Tagged as: Breaking up, Crushes, The ex-factor, Three is a crowd, Troubled relationships, Trust issues<< Previous question   Next question >>
Question - (2 February 2014) 4 Answers - (Newest, 3 February 2014)
A female United Kingdom age 41-50, anonymous writes:

I could really do with some help on this one. Sorry if it's long.

About 5 years ago I had a year long relationship with a man. We met on a night out, instantly hit it off and were together for a year. I've never met anyone who made my heart race like he did, he was gorgeous, a genuinely nice person and our personalities just clicked and we got on better than I've ever gotton on with anyone.

For the year it lasted, it was a very intense relationship. After 8 months he had to move 100 miles away with work and we were only able to see each other once a week. He became good friends with a girl at work and I got jealous. I hated the fact he spent a lot of time with this woman and had trouble believing their relationship was purely platonic (I now realise it was only friendship and I was silly for thinking otherwise) but at the time I was so wrapped up in him and hated that he'd moved away that I think I took it out on him. Anyway my jealousy lead to the end of our relationship.
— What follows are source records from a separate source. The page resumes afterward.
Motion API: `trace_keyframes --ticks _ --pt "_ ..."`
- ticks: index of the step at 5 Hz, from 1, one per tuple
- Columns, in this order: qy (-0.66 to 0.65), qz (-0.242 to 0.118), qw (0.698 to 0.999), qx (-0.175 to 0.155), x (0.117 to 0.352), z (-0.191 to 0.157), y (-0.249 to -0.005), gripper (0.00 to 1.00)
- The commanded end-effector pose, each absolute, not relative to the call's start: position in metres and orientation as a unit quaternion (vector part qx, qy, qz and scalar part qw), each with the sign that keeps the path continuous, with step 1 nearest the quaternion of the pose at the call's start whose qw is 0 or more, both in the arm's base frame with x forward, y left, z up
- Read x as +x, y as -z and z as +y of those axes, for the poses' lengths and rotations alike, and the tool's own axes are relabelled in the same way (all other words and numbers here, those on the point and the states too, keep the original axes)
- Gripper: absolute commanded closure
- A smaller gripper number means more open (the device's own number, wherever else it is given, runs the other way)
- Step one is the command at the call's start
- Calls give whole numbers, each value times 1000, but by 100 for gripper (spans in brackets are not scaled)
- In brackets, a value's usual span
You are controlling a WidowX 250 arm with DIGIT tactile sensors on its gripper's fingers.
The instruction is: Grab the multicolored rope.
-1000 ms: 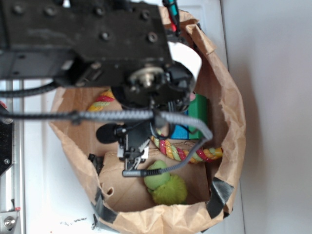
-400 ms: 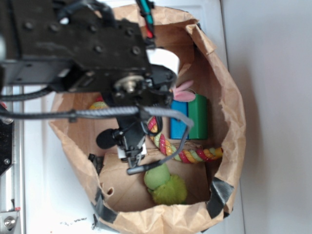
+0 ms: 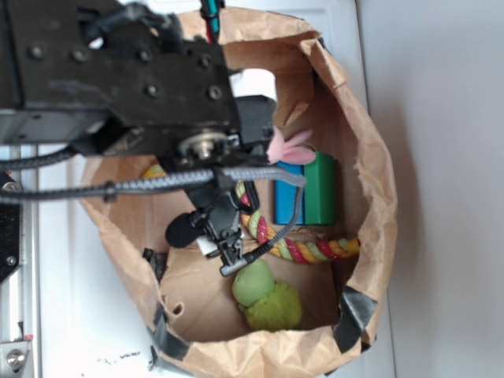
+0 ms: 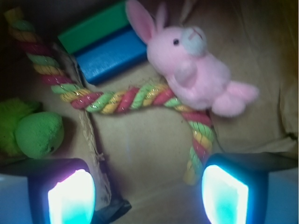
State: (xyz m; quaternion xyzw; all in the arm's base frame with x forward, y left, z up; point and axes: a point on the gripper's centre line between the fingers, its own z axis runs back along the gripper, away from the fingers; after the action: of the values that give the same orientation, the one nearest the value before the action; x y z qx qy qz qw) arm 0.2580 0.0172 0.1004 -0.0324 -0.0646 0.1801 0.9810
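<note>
Over the last second my arm has slid toward the left of the exterior view, uncovering the pink plush bunny [image 3: 288, 146] and the blue block [image 3: 289, 203] beside the green block [image 3: 320, 200], which my wrist was hiding. The move has also brought more of the multicolored rope [image 4: 122, 99] out from under me, so I judge I am lining up over it, not yet reaching down.

My gripper [image 4: 148, 193] is spread wide and holds nothing; the two fingers [image 4: 70, 198] sit at the bottom corners of the wrist view, glowing pale blue. The rope runs between them and above: from the top left corner it curves down past the blocks, crosses the middle, passes under the bunny's belly and bends down to end just beside my right finger.

Everything lies on the brown floor of a crumpled paper bag [image 3: 375, 236] (its rim is torn and patched with dark tape). The green plush toy [image 4: 32, 133] rests near my left finger, apart from the rope. The bag stands on a white surface.
</note>
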Motion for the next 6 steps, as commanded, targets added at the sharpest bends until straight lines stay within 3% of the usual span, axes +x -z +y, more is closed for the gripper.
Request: trace_keyframes --ticks 1,4,5,6 --pt "-178 -99 978 -35 268 14 -120 0" --pt "-178 -99 978 -35 268 14 -120 0" --pt "-194 -108 974 -38 273 23 -109 0" --pt "-227 -90 969 -36 267 31 -102 0"
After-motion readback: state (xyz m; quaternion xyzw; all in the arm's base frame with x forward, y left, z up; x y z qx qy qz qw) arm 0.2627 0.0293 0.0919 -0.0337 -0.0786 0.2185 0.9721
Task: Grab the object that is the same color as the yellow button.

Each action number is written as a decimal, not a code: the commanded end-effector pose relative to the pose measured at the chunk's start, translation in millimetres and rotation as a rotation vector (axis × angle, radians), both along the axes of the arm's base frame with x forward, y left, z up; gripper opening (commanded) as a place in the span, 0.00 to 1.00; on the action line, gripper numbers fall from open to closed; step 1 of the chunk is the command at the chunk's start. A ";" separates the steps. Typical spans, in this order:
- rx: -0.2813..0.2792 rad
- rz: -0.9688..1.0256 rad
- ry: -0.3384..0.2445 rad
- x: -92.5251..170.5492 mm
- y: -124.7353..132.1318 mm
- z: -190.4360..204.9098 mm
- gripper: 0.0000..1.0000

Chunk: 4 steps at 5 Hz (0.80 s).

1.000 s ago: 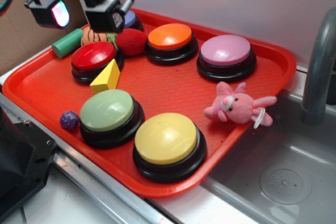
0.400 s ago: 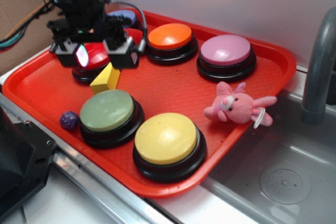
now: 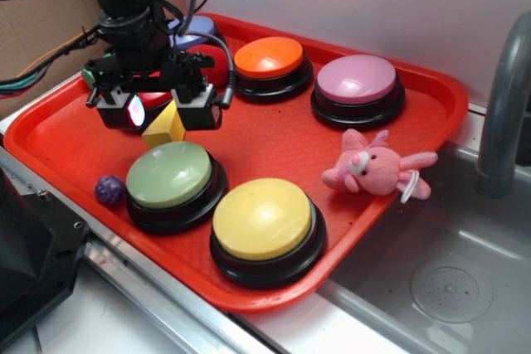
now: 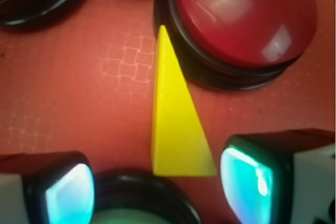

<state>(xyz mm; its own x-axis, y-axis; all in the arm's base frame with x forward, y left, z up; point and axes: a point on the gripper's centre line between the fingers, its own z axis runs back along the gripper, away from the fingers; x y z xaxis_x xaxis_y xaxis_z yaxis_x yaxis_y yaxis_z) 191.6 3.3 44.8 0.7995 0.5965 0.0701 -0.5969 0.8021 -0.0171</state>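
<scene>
A play-kitchen setup: a metal sink (image 3: pixel 448 271) with grey faucet (image 3: pixel 504 105) beside a toy-filled red tray (image 3: pixel 274 143).

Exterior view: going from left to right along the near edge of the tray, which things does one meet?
Purple ball → green button → yellow button → pink bunny, all on the red tray.

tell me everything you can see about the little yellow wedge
The yellow wedge is a small solid triangular block, smooth and matte. It lies on the red tray between the red button and the green button, its narrow tip beside the red button's black base. The open tool hovers over it, not gripping.
</scene>
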 end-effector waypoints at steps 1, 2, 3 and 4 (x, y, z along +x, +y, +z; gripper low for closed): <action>-0.017 0.018 0.018 3.5 9.9 -13.7 1.00; -0.028 0.013 0.030 5.2 10.1 -21.6 1.00; -0.048 0.013 0.016 5.9 9.7 -25.6 1.00; -0.023 0.031 0.011 4.8 8.4 -26.1 0.19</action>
<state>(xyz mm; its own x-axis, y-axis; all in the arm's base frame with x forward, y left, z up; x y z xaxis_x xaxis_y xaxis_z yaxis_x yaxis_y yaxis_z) 193.5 9.7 15.9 0.7783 0.6272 0.0299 -0.6272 0.7788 -0.0113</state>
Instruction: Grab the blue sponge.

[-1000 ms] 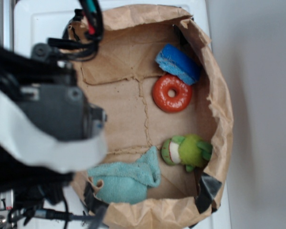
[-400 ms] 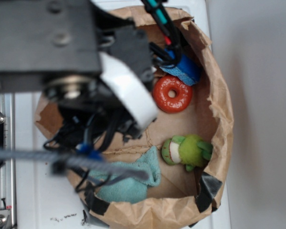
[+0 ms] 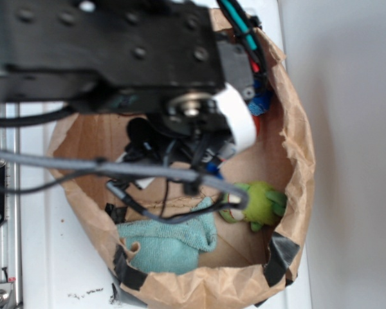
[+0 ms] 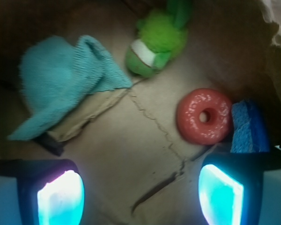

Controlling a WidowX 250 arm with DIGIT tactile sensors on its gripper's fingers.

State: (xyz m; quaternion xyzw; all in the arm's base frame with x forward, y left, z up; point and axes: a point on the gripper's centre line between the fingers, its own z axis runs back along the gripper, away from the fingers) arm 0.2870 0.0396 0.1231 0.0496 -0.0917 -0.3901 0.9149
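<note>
- Blue sponge point(image 4: 247, 127): lies at the right edge of the paper-lined basin, against the crumpled wall, touching the red ring point(image 4: 204, 116) on its left. In the wrist view its lower end is cut off by the right finger of the hand; in the exterior view only a small blue corner point(image 3: 262, 103) shows beside the arm.
- Hand point(image 4: 140, 190): jaws spread wide, nothing between them. The two fingers point(image 4: 61, 197) glow cyan at the bottom corners of the wrist view, with bare brown paper in the gap. The sponge sits just beyond the right finger, not between the two.
- Arm point(image 3: 116, 58): its black body and white collar span the upper part of the exterior view, reaching over the basin and hiding the ring and most of the sponge. Loose cables point(image 3: 103, 168) hang across the middle.
- Green plush toy point(image 3: 257, 203): rests near the right wall, well apart from the sponge.
- Teal cloth point(image 3: 167, 241): bunched on the basin floor, beside the toy.
- Brown paper bag point(image 3: 296, 161): torn, rolled rim enclosing all objects; it stands on a white worktop point(image 3: 58, 270).
</note>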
3 years passed and we had no contact and I got into a very loving relationship which I'm still in now.

About a year ago I randomly had a call from a private number which turned out to be my ex. He said he missed having me in his life and would like it if we could be friends. I felt the same and so we've been friends since. We speak a couple of times a week and about every 3 months we meet up, have lunch and either go for a walk or just somewhere we can chat and catch up. He too is with someone who he seems to think the world of.

The only problem is, I think I still love him. I haven't, and wouldn't dream of telling him this, but every time we speak my heart races and the butterflies come back. We still have the same chemistry we did before. If I look at my Phone and have a text from both him and my partner I'll reply to him first.

I really don't want to cut contact as I love being back in touch with him and I would rather have him as a friend than not at all, but it's a constant battle with myself. Especially when he shows me pictures of him and his girlfriend on holiday or on days out, I get insanely jealous when I know I shouldn't be but I have no control over it. I really don't know what to do.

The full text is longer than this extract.